Promotional single by Aerosmith

from the album Get a Grip
- Released: August 30, 1993
- Recorded: 1992
- Genre: Hard rock
- Length: 4:15
- Label: Geffen
- Songwriter(s): Steven Tyler; Joe Perry;
- Producer(s): Bruce Fairbairn

Aerosmith singles chronology
| "Eat the Rich" (1993) | "Fever" (1993) | "Cryin'" (1993) |

= Fever (Aerosmith song) =

Song by Aerosmith

"Fever" is a song by American rock band Aerosmith. It is from the band's massively successful 1993 album Get a Grip. It was written by Steven Tyler and Joe Perry and is the only Tyler/Perry song on Get a Grip written without the aid of "song doctors". The song is the fourth track on Get a Grip, running four minutes and 15 seconds. The song reached #5 on the Billboard Mainstream Rock Tracks chart and is one of seven tracks from Get a Grip to make a chart appearance on any chart.

==Content==
The song seems to be about having a good time, and how the band members, especially Steven Tyler, have abandoned drugs in favor of sex and other enjoyable things in life, with lyrics such as "the buzz that you be gettin' from the crack don't last, I'd rather be OD'in on the crack of her ass."

The song features heavy guitar interplay by Joe Perry and Brad Whitford, a fast-paced drum beat and bass rhythm by Joey Kramer and Tom Hamilton, and loud and varied singing and harmonica playing by Tyler. The guitar solo is played by Whitford.

==Personnel==
- Steven Tyler – lead vocals, blues harp
- Brad Whitford – lead guitar
- Joe Perry – rhythm guitar
- Tom Hamilton – bass guitar
- Joey Kramer – drums

==Chart positions (Aerosmith version)==
"Fever" debuted at #25 on the U.S. Billboard Album Rock Tracks for the week of September 4, 1993

| Chart (1995) | Peak position |
|---|---|
| U.S. Billboard Album Rock Tracks | 5 |

==Garth Brooks version==

Country music artist Garth Brooks covered the song in 1995, retitled as "The Fever".

===Content===
Brooks's country rock-generated version featured altered lyrics written by Dan Roberts and Bryan Kennedy which replace the references to drug use and promiscuity with those describing a bull rider addicted to his profession instead (e.g., "He's got a split finger wrap and his rope's pulled way too tight / He's got a lunatic smile 'cause he's really drawn deep tonight."). As a result of the lyrical changes, Roberts and Kennedy are credited alongside Tyler and Perry as songwriters on Brooks's version.

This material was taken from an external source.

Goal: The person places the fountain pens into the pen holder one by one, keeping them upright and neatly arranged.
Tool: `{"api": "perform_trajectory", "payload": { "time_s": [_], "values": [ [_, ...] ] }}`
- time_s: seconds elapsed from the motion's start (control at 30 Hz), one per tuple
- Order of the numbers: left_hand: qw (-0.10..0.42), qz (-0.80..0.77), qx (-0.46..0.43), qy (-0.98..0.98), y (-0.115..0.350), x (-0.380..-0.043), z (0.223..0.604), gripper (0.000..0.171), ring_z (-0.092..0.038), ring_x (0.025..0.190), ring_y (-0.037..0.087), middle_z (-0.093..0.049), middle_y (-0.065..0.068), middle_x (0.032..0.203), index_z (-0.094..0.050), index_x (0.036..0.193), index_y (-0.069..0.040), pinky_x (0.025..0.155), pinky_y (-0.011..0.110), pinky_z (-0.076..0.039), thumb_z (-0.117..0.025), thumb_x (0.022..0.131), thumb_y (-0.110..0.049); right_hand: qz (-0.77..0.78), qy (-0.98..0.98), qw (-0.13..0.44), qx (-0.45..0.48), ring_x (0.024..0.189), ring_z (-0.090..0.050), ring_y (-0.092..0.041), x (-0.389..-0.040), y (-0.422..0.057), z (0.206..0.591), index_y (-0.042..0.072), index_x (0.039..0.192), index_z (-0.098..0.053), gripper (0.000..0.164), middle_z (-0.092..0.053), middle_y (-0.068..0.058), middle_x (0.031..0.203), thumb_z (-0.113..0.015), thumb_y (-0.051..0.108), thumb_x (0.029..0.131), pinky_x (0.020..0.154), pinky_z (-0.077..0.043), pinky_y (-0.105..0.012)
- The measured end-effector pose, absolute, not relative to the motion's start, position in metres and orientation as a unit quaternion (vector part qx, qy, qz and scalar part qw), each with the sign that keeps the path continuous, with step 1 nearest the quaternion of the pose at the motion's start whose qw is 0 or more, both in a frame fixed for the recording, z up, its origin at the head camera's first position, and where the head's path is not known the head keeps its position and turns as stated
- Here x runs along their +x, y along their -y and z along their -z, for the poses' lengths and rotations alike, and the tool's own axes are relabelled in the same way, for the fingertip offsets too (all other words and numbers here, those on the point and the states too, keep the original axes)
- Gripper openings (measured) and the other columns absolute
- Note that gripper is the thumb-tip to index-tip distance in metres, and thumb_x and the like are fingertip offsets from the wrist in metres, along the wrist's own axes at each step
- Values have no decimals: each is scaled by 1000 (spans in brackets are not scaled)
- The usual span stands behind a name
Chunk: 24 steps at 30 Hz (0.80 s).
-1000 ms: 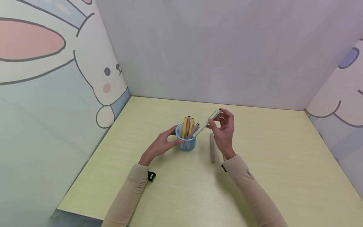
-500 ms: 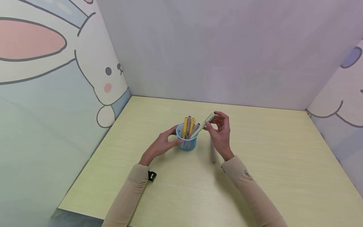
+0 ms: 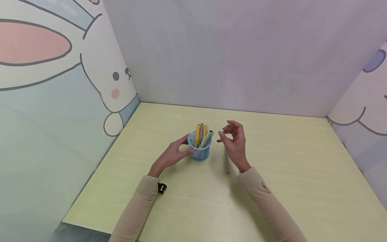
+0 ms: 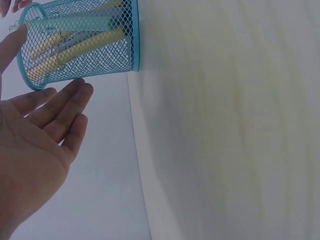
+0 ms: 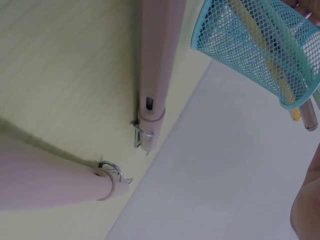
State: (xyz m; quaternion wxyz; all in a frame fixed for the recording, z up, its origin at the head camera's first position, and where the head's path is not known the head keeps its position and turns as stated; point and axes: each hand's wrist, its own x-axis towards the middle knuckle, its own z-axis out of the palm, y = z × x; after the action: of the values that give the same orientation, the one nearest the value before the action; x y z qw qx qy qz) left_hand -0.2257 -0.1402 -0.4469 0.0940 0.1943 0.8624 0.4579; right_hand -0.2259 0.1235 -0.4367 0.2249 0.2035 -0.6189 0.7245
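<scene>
Some parts are hard to see here. In the head view the far end of a mauve pen (image 3: 227, 164) on the table (image 3: 296, 174) is covered by the right hand (image 3: 237, 149); the right wrist view shows a second mauve pen (image 5: 55, 175), cut off at its left edge. The light blue mesh cup (image 3: 201, 155) is cut off in both wrist views, and how many pens lie behind the pale green pen (image 3: 206, 138) I cannot tell. The cup has a solid rim and stands upright on the table, between the hands. Inside, two yellow pens (image 3: 197, 134) are nearly upright, while the green one leans to the right rim. The left hand (image 3: 171, 155) holds the cup's left side between thumb and fingers, which are partly hidden behind it. The right hand is just right of the cup, its fingers loosely bent and somewhat spread.
</scene>
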Motion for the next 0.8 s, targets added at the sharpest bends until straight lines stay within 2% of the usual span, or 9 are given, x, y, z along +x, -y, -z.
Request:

The cover was included on his album Fresh Horses. That album's second single, it peaked #23 on the U.S. Billboard Hot Country Singles & Tracks (now Hot Country Songs) chart and #2 on the RPM Top Country Tracks charts in Canada. Brooks also included the song in his live shows and it appeared on his 1998 album Double Live.

===Personnel===
- Garth Brooks – lead and backing vocals
- Mike Chapman – bass guitar
- Rob Hajacos – fiddle
- Gordon Kennedy – electric guitar
- Chris Leuzinger – electric guitar
- Milton Sledge – drums and percussion

===Chart positions===
"The Fever" debuted at number 27 on the U.S. Billboard Hot Country Singles & Tracks for the week of November 25, 1995.

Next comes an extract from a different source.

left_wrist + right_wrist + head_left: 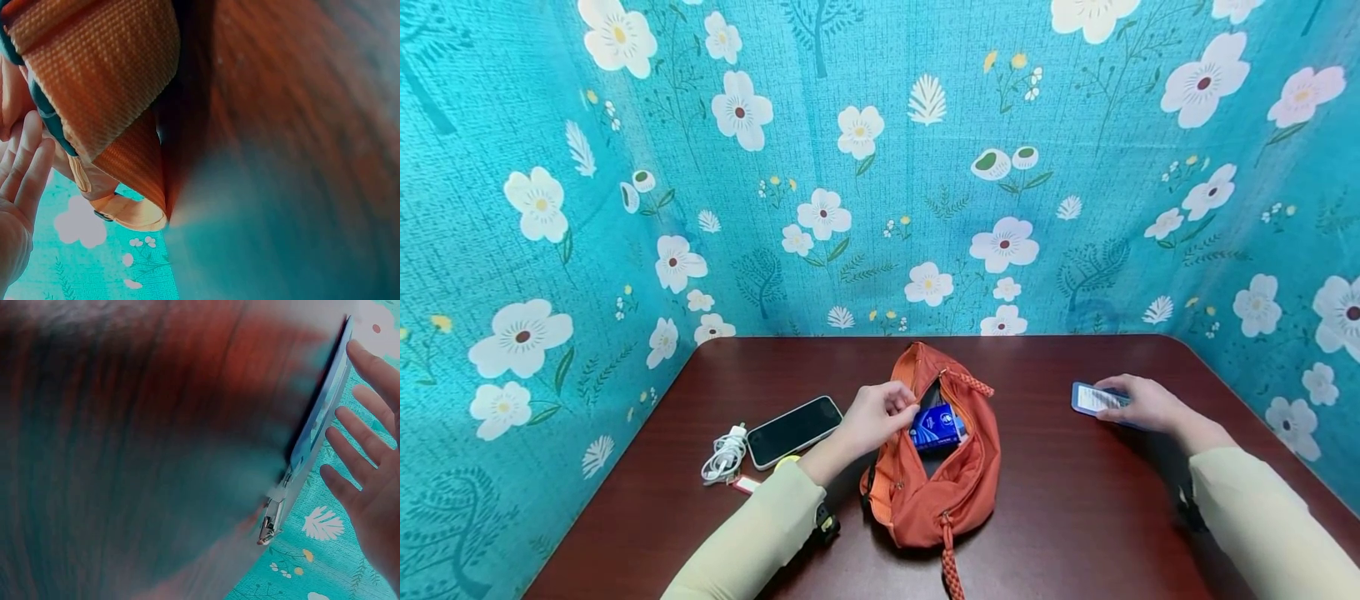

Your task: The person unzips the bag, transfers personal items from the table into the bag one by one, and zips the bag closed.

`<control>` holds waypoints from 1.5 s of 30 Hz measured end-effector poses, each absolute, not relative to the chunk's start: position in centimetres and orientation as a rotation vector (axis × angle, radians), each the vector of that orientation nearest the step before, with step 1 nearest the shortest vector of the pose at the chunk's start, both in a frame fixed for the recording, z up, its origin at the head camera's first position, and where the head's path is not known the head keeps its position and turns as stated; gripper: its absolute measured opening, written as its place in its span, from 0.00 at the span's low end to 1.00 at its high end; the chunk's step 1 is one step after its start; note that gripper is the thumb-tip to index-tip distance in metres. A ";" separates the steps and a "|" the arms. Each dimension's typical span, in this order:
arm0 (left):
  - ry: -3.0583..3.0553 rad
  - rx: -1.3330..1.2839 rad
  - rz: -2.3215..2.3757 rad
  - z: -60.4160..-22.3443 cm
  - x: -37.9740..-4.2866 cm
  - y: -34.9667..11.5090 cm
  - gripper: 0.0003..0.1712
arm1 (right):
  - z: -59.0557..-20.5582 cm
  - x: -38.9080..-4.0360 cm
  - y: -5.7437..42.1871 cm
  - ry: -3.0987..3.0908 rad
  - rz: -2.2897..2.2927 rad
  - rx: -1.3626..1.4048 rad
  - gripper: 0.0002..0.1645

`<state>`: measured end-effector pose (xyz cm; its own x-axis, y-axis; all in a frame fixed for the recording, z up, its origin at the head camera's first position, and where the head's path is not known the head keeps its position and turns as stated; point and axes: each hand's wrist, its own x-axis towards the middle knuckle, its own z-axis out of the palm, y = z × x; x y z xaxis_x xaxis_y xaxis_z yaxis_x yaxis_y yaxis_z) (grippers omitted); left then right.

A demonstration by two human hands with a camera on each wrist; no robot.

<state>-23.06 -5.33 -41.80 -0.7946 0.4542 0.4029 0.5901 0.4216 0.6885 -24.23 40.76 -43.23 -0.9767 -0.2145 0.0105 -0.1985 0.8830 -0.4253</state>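
Note:
An orange-red bag (977, 492) lies on the table, its zipped mouth spread and a blue box (934, 425) showing inside. At the left rim of that mouth, my left hand (868, 417) pinches the fabric between thumb and curled fingers. The left wrist view shows the bag's orange strap (100, 69) close up beside the hand. Over to the right, a blue-framed card holder (1086, 397) lies flat, with my right hand (1142, 404) over its right end. In the right wrist view its fingers are spread near the holder, which has a metal clip (269, 525).
Left of the bag lie a smartphone (795, 431), a coiled white charging cable (726, 457) with its plug, a small red-and-white tag (746, 483) and a yellow round thing (787, 460) partly behind my left forearm. Flowered teal cloth (880, 208) surrounds the table's back and sides.

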 end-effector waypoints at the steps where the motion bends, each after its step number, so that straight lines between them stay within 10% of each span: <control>1: -2.512 -0.934 -1.315 -41.8 -23.1 -5.3 0.03 | -43.3 -24.3 40.8 3.010 -0.666 -0.325 0.40; 32: -2.538 -0.920 -1.325 -41.8 -23.1 -5.4 0.02 | -43.1 -24.3 39.9 2.955 -0.700 -0.247 0.52; 45: -2.547 -0.914 -1.342 -41.8 -23.3 -5.4 0.03 | -40.4 -23.6 39.5 2.949 -0.750 -0.298 0.25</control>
<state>-23.29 -5.37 -41.81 -0.8102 0.4547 0.3698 0.5622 0.4244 0.7098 -23.64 39.53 -40.40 -0.9775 -0.2084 -0.0338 -0.1669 0.8608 -0.4807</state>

| Chart (1995) | Peak position |
|---|---|
| Canada Country Tracks (RPM) | 2 |
| US Hot Country Songs (Billboard) | 23 |

===Year-end charts===

| Chart (1996) | Position |
|---|---|
| Canada Country Tracks (RPM) | 94 |

==Other versions==
Garth Brooks' adaptation of the song was also recorded by American country music artist Chris LeDoux on his 1998 album One Road Man.